Etymology and regional usage

Tasajo derives from the Spanish tasajo (a strip or chunk of cured meat), from Old Spanish tassajo, ultimately Latin taxare (to cut). The word migrated across the Spanish-speaking Americas and acquired locally specific meanings: in Cuba, tasajo is a heavily-salted, sun-dried beef (often imported from Uruguay or Brazil) that is rehydrated and used in stews like ropa vieja con tasajo. In Oaxaca, tasajo refers to a fundamentally different product — a fresh-style preparation of thin-sliced beef, lightly salted and air-dried for hours, not weeks, and grilled to order over charcoal.

Cut and cure

The Oaxacan butcher cuts a single piece of beef (usually round or top sirloin) in a long, continuous spiral so the meat unfurls into one ribbon-thin sheet — sometimes a meter or more long.
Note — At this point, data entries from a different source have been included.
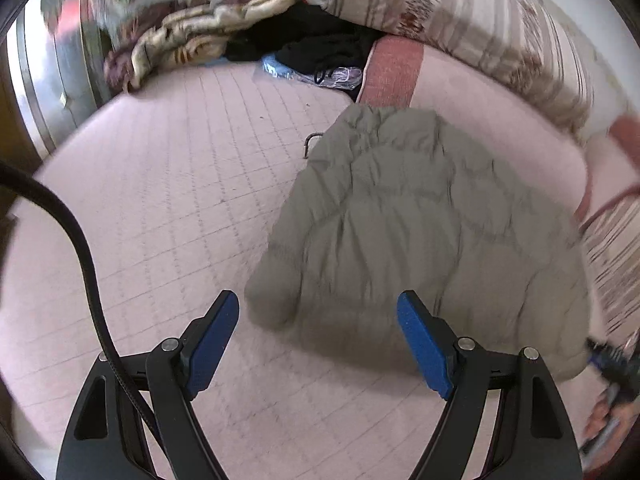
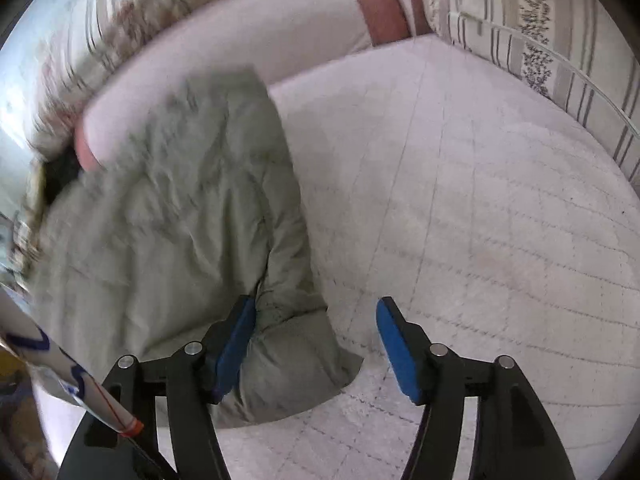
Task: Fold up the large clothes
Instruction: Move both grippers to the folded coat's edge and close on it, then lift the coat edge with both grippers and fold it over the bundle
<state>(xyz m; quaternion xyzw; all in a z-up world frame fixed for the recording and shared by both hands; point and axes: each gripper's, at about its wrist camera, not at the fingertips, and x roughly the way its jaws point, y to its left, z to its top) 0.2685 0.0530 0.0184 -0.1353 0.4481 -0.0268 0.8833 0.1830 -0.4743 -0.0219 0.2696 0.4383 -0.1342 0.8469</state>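
Observation:
A grey-green padded jacket (image 1: 416, 232) lies flat on a pale quilted mattress (image 1: 168, 208), back side up. My left gripper (image 1: 318, 308) is open and empty, hovering over the jacket's near left corner, a rounded sleeve end. In the right wrist view the jacket (image 2: 168, 208) fills the left half. My right gripper (image 2: 316, 316) is open, its jaws standing either side of the jacket's near right corner; the left fingertip (image 2: 236, 340) sits against the fabric, not closed on it.
Striped cushions (image 1: 472, 20) line the far edge of the mattress. A brown and cream blanket (image 1: 192, 36), black clothes (image 1: 316, 36) and a plastic bag (image 1: 316, 74) lie at the far left. A black cable (image 1: 88, 264) hangs by my left gripper. More striped cushions (image 2: 560, 40) bound the right side.

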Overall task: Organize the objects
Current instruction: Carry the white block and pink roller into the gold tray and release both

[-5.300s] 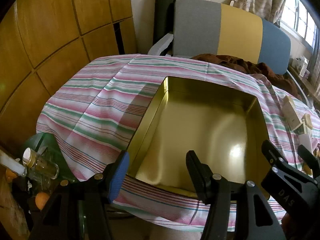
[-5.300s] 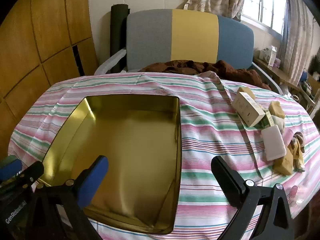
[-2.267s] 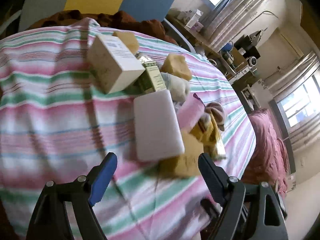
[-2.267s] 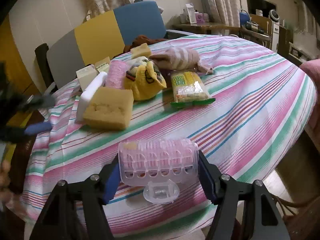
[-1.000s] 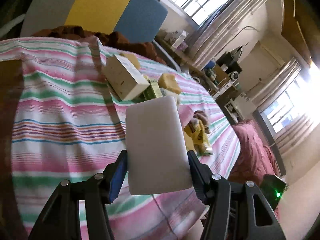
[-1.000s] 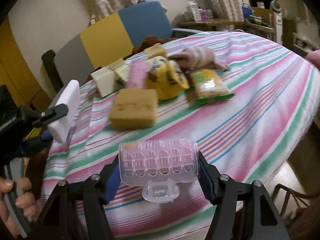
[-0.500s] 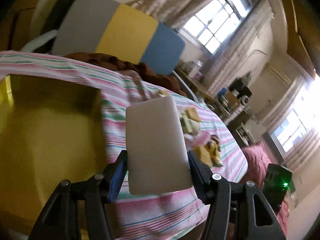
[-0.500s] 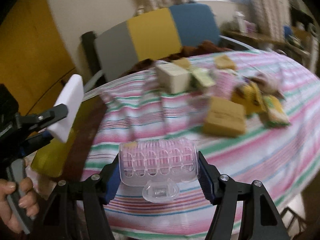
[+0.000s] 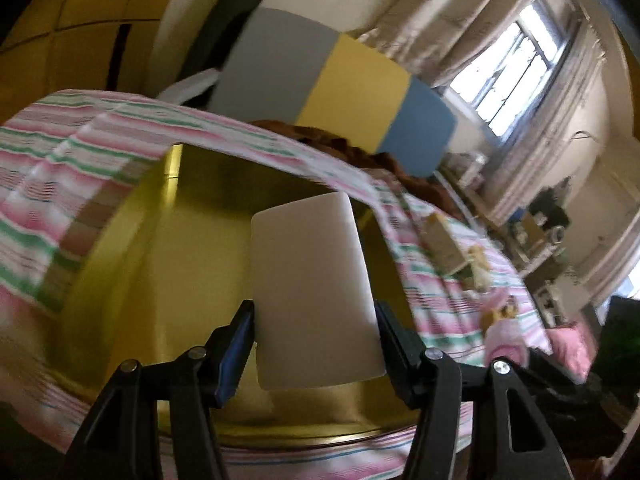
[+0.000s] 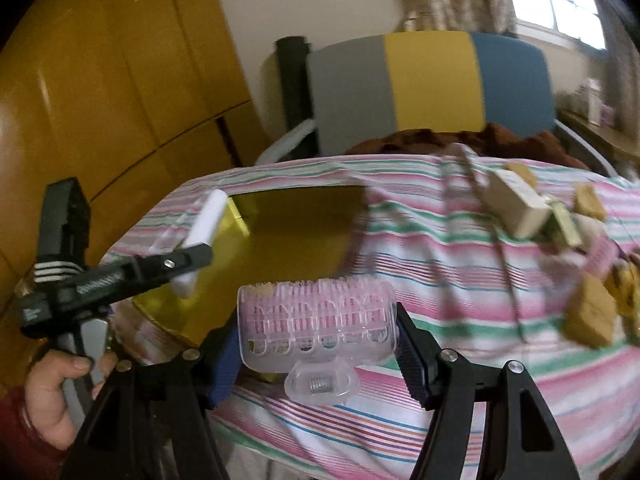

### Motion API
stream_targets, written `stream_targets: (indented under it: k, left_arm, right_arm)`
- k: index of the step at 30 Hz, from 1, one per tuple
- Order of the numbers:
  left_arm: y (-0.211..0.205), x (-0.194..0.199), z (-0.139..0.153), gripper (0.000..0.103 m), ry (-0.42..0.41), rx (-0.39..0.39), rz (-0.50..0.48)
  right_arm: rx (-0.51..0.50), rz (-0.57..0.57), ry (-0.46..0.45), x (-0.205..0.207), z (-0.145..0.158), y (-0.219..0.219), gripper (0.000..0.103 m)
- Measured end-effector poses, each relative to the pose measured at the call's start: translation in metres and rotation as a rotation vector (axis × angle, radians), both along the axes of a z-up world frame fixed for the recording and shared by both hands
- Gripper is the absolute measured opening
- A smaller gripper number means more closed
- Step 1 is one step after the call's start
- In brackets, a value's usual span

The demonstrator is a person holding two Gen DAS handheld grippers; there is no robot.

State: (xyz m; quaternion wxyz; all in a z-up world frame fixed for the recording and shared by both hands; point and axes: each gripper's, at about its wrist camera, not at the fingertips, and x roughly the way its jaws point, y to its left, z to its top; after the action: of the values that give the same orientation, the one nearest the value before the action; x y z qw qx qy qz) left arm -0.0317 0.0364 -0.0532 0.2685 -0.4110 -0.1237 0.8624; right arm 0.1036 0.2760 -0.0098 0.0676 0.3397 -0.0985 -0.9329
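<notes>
Left tool (image 9: 314,340) clamped on white sponge block (image 9: 312,300), jaws abt half apart w/ pads pressed on both long edges, block upright betw them. Block hangs over gold tin tray (image 9: 160,264), above its open inside, not touching the tray floor as far as visible. From right wrist view same left tool (image 10: 188,268) sits at the tray's (image 10: 296,236) left edge, white block (image 10: 204,236) seen edge-on and tilted, a hand (image 10: 60,392) w/ red sleeve on the grip below-left of tray. Right tool (image 10: 316,356) closed on pink hair roller in clear plastic case (image 10: 316,320), roller lying crosswise betw the pads, jaws roughly half apart, clear clip tab hanging under it. Roller is in the air just off the tray's near-right corner, over striped cloth (image 10: 440,288) on the surface. Tray looks bare inside in both views. Right of tray, well apart: cream box (image 10: 516,208), tan sponge pieces (image 10: 588,316), a pink item and yellow item near the cloth's right edge, blurred. Behind tray: grey/yellow/blue chair back (image 10: 432,88) w/ brown fabric (image 10: 460,140) heaped on the seat. Wood panel wall (image 10: 100,100) left of tray. Window (image 9: 504,76) w/ curtains far right of tray.
</notes>
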Motion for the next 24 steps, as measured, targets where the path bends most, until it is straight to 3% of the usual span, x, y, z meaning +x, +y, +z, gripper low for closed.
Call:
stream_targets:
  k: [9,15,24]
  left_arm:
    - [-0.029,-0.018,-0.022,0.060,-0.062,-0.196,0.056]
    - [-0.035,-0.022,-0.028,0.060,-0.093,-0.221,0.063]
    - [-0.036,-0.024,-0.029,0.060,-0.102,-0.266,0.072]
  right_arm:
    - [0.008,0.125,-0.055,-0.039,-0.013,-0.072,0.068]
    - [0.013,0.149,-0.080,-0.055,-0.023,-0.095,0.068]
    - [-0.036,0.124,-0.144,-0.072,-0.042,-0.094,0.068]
The sheets are rubbed with coarse salt and hung over wooden poles to dry briefly in open air, the surface darkening to a deep maroon. At Mercado 20 de Noviembre in Oaxaca city, and at the Sunday Tlacolula and Wednesday Etla markets, butchers display the curtains of tasajo above their stalls; customers point, the butcher cuts a portion, weighs it, and a neighboring parrillera grills it over mesquite (Kennedy 2010; Trilling 1999).

Where it shows up

Tasajo is the classic protein on a Oaxacan tlayuda — laid across the asiento-smeared tortilla with quesillo, beans, and salsa. It also tops memelas and shares the plate in a parrillada oaxaqueña alongside cecina, chorizo, longaniza, and grilled spring onions. Lopez (2019) notes that tasajo is rarely cooked any way other than over live fire; its thinness and light cure are designed for the grill.

Oaxacan uniqueness — the pasillo de carnes asadas

The defining institution is the pasillo de carnes asadas (grilled-meat hallway) at Mercado 20 de Noviembre — a smoke-filled corridor where buyers select raw tasajo and cecina from butcher stalls, then hand it to a parrillera to grill over charcoal while they assemble accompaniments (tortillas, salsas, guacamole, grilled onions, chiles de agua) at adjacent stalls. The pasillo is itself a designated cultural-tourism site (Sec. Turismo Oaxaca, 2023). No other Mexican state operates this buy-then-grill mercado model at scale.

Where to buy in LA

Sabores Oaxaqueños (3337 W 8th St) lists tasajo on its tlayuda and parrillada plates. Guelaguetza (3014 W Olympic Blvd) carries tasajo and cecina at its retail counter. Vallarta Supermarkets occasionally stock pre-sliced “carne para tasajo.” Mercado Olympic vendors stock raw tasajo cuts on weekends.